Hershey Park will construct Laff Trakk, an indoor, spinning so-called glow-coaster. It will be the park’s 13th coaster.
The coaster is set to open in May and will be built inside of a classic funhouse occupied by the likes of Laffing Sal, a hall of mirrors and a house of cards.
"Fun Houses are an American amusement park treasure and an important part of the historical fabric at Hersheypark," said Kevin Stumpf, general manager of Attractions & Entertainment in a statement. "We are thrilled to bring back some of the timeless elements from these classic attractions and, quite literally, put a new spin on them."
Because of its spinning cars riders will see different sights.
"The number and size of riders affects the rotation of the cars giving riders a different view of the bright, colorful elements and playful surroundings providing endless amounts of fun on Laff Trakk," said Stumpf.
The attraction will be located along Midway America between the Whip and the Midway Tent.

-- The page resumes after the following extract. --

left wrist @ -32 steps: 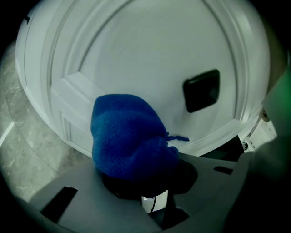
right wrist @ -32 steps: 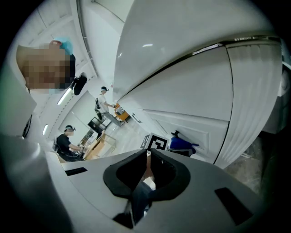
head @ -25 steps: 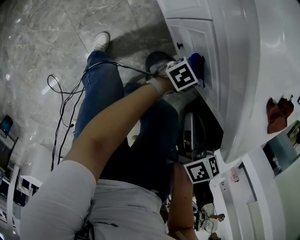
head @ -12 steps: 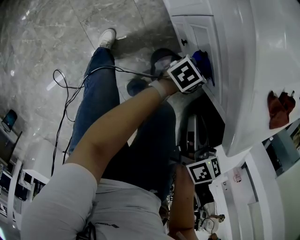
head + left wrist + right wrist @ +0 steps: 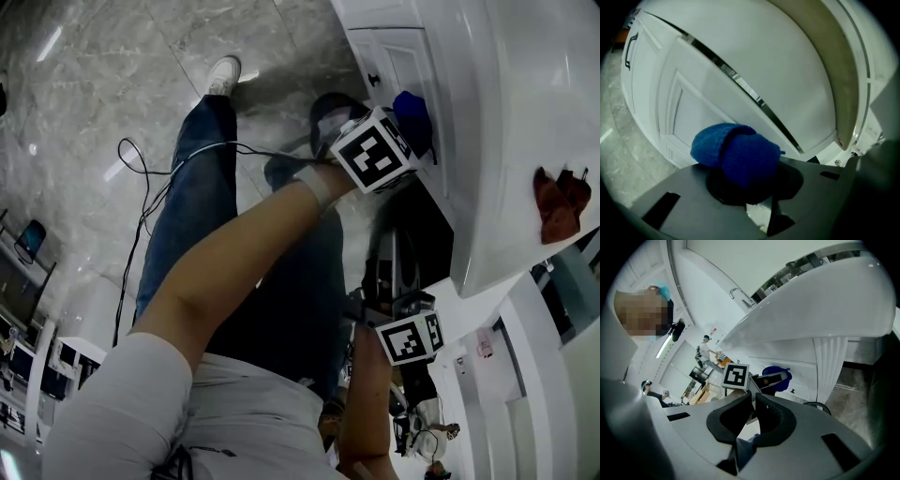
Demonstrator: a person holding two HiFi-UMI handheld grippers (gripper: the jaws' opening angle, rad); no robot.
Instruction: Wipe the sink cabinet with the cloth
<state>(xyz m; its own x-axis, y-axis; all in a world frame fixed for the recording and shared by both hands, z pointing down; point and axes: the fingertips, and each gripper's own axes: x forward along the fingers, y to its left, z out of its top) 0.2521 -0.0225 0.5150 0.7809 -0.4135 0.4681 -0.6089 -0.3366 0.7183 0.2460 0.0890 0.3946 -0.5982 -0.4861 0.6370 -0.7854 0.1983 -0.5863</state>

Hersheypark is teaming with Raven Sun Creative, a New York-based design group, for the interior of the attraction.
"Our team took inspiration from researching iconic Hersheypark Fun Houses," said Louis Alfieri, principal and chief creative officer of Raven Sun in a statement. "We looked at archival images of ‘WHOOPS,’ ‘Laugh Land’ and ‘Laffing Sal’ with the goal of re-creating the nostalgic Fun Houses of yesteryear with the latest in technology in Laff Trakk."
Maurer Söhne, a German company, will construct the coaster that will feature four-seat ride vehicles with two seats in two rows, back-to-back.

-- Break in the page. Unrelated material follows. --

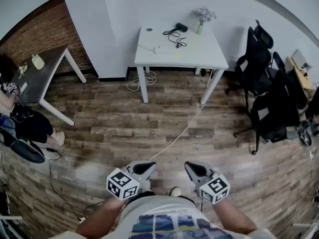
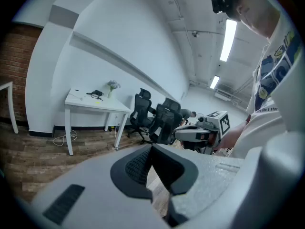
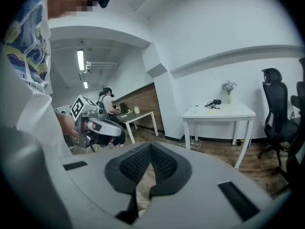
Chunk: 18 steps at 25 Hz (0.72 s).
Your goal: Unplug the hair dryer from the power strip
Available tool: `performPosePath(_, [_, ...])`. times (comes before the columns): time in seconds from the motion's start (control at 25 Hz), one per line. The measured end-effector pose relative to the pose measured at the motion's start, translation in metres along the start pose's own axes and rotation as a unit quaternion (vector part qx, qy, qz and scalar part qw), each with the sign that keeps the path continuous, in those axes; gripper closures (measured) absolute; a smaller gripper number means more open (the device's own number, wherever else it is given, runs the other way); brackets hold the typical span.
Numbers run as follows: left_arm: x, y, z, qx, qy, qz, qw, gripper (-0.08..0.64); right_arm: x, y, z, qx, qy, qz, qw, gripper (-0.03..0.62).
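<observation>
Standing well back from the white worktop (image 1: 199, 51); approach step, nothing reached yet. Left gripper (image 1: 144, 168) and right gripper (image 1: 193, 168) clenched, jaws together on nothing. Hair dryer (image 1: 180, 27) at worktop's far edge, cord (image 1: 174, 38) trailing toward what looks like the power strip (image 1: 152, 48) near its left side. Next, probably: closing in, opening jaws. Lone container, a vase (image 1: 200, 29) holding flowers (image 1: 204, 14), just beside the dryer.
</observation>
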<state>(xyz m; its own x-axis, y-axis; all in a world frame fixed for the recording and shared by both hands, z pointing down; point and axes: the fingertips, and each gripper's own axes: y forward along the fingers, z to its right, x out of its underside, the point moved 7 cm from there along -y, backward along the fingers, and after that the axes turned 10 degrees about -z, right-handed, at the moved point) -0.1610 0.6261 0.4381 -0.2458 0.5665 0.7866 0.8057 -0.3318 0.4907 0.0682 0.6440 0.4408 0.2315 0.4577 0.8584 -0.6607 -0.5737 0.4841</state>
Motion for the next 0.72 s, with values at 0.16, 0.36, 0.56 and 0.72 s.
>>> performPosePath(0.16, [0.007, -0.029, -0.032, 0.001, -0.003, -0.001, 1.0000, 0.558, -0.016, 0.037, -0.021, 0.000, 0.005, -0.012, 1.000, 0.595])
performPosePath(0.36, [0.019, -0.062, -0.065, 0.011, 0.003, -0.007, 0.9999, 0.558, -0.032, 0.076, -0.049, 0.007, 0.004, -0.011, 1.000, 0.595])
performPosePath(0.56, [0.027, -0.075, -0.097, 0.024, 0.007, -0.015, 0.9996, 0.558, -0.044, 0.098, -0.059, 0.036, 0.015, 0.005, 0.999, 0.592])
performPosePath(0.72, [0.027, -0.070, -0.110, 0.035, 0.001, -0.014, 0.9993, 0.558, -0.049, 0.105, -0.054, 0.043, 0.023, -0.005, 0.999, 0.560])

The top speed will be 40 miles per hour along 1,400 feet of track that includes an Immelman turn where riders enter a half loop and then go through a half twist and curve out in the opposite direction in which they came, high-banked curves and Camelback air time hills.

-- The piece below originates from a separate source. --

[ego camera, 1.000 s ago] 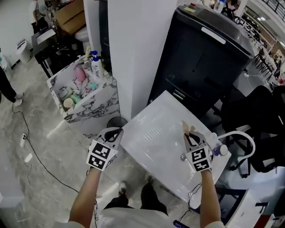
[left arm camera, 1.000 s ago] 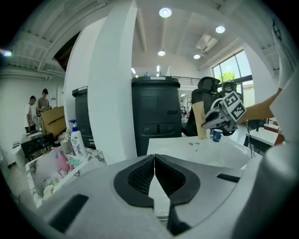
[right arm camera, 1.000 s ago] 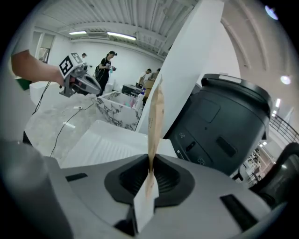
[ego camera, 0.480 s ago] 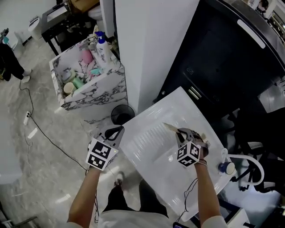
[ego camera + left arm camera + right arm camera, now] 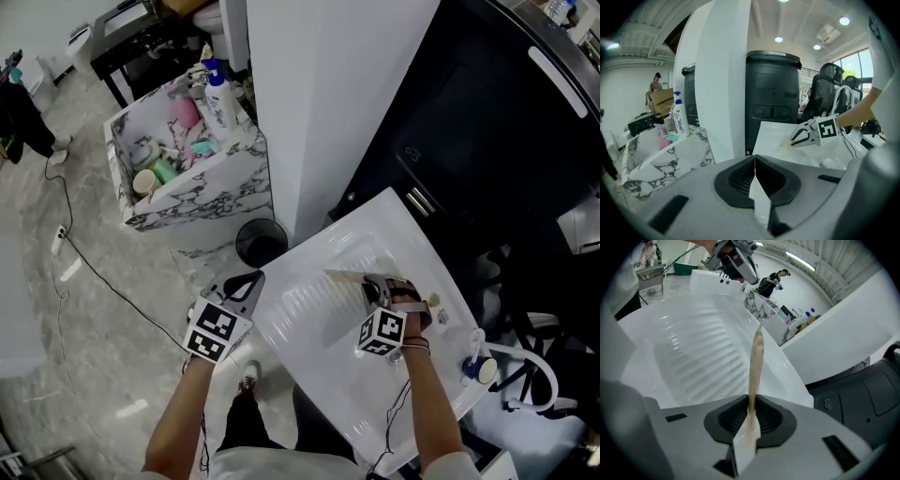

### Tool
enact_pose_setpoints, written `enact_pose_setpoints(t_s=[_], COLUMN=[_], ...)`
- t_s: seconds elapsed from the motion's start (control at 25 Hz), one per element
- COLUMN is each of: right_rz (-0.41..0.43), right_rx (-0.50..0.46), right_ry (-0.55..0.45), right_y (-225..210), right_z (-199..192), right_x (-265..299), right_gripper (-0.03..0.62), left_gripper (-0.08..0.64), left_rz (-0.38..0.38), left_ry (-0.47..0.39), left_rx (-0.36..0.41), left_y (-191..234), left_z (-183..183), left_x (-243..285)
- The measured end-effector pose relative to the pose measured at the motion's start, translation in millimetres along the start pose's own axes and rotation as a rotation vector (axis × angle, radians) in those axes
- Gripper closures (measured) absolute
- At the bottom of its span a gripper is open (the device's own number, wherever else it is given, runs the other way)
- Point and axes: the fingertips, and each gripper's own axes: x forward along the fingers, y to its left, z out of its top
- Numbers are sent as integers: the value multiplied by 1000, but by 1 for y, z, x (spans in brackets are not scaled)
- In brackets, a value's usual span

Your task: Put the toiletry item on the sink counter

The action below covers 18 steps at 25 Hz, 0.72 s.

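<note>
While the right gripper [image 5: 370, 289] hangs over a white desk [image 5: 319, 323] at centre frame, its fingers are clenched on a thin tan strip [image 5: 345, 277], the toiletry item. The right gripper view shows the right gripper [image 5: 751, 411] pinching the tan strip [image 5: 756, 362] near its lower end, with a white paper end sticking out behind the fingers. The long end points out over the ribbed part of the white desk [image 5: 693, 348]. Whether its tip touches the surface cannot be told.

At lower left of the head view, the left gripper [image 5: 246, 281] is held just beside the white desk's edge, above the grey stone floor [image 5: 84, 356]. In its own view the left gripper [image 5: 755, 160] has its fingers pressed together with nothing between them. The right gripper [image 5: 797, 137] appears beyond, at centre right.

A marbled desk [image 5: 202, 211] stands at upper left, well apart from the tan strip. It carries a white bottle [image 5: 220, 94] with a blue pump, a pink bottle [image 5: 186, 111] and other small items. A white pillar [image 5: 328, 103] rises between it and a tall black cabinet [image 5: 478, 141] at upper right. A small round black bin [image 5: 261, 244] sits at the pillar's foot, and a cable [image 5: 84, 272] trails across the floor at left.
</note>
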Motion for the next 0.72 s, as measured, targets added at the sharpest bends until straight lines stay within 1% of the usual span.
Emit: enact_pose_setpoints(t_s=[0.24,0.44,0.6,0.72], right_rz=[26,29,32,13], right_rx=[34,66,165,254], right_ry=[1,2,-19,-27], right_y=[10,11,10,6], right_z=[0,0,2,0], right_x=[9,7,-5,-20], right_gripper=[532,531,531,531], left_gripper=[549,549,549,549], left_rz=[-18,-28,-33,-42], left_ry=[-1,8,2,-10], left_rx=[-9,-9,-3,7], left_y=[-2,-4,-5,-9], left_z=[-1,-6,-4,1], left_x=[5,3,-4,-11])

The ride will last 70 seconds and have a ride capacity of 850 passengers an hour.
Waldameer, situated outside of Erie, Pa., has announced what is being billed as the largest expansion in its history.
The park plans to spend a reported $25 million over the next five years to put in a wave pool along with a new children’s ride area, ticket booths, restrooms and expanded parking. It also plans to invest in the park’s stormwater management system.
With the expansion, the park plans to add 100 summer jobs and eventually be open seven days a week. It is now closed on Mondays.
The park’s owner, Paul T. Nelson, told reporters that he doesn’t want his park to become like the struggling Conneaut Lake and must invest to expand its reach for visitors.
As for Ohio’s parks, they have made no announcements about their plans for 2015.
Kings Island opened a new coaster this year, so speculation is a flat ride or two are in that park’s future.
As for Cedar Point, its PR folks keep hinting at a werewolf-themed attraction — perhaps a dark ride in either the Coliseum on the Midway or in and around the old Pirate Ride building.
The future of the stand-up coaster Mantis is also the subject of speculation. Some riders have complained over the years that the coaster is painful to ride — prompting some to surmise Cedar Point will rehab it and install new coaster cars.
There’s also the matter of naming a coaster after LeBron James.
The latest rumor has the Mean Streak wooden coaster being renamed King James for a week to make good on the park’s promise to name a coaster after the NBA superstar once he rejoins the CAVS.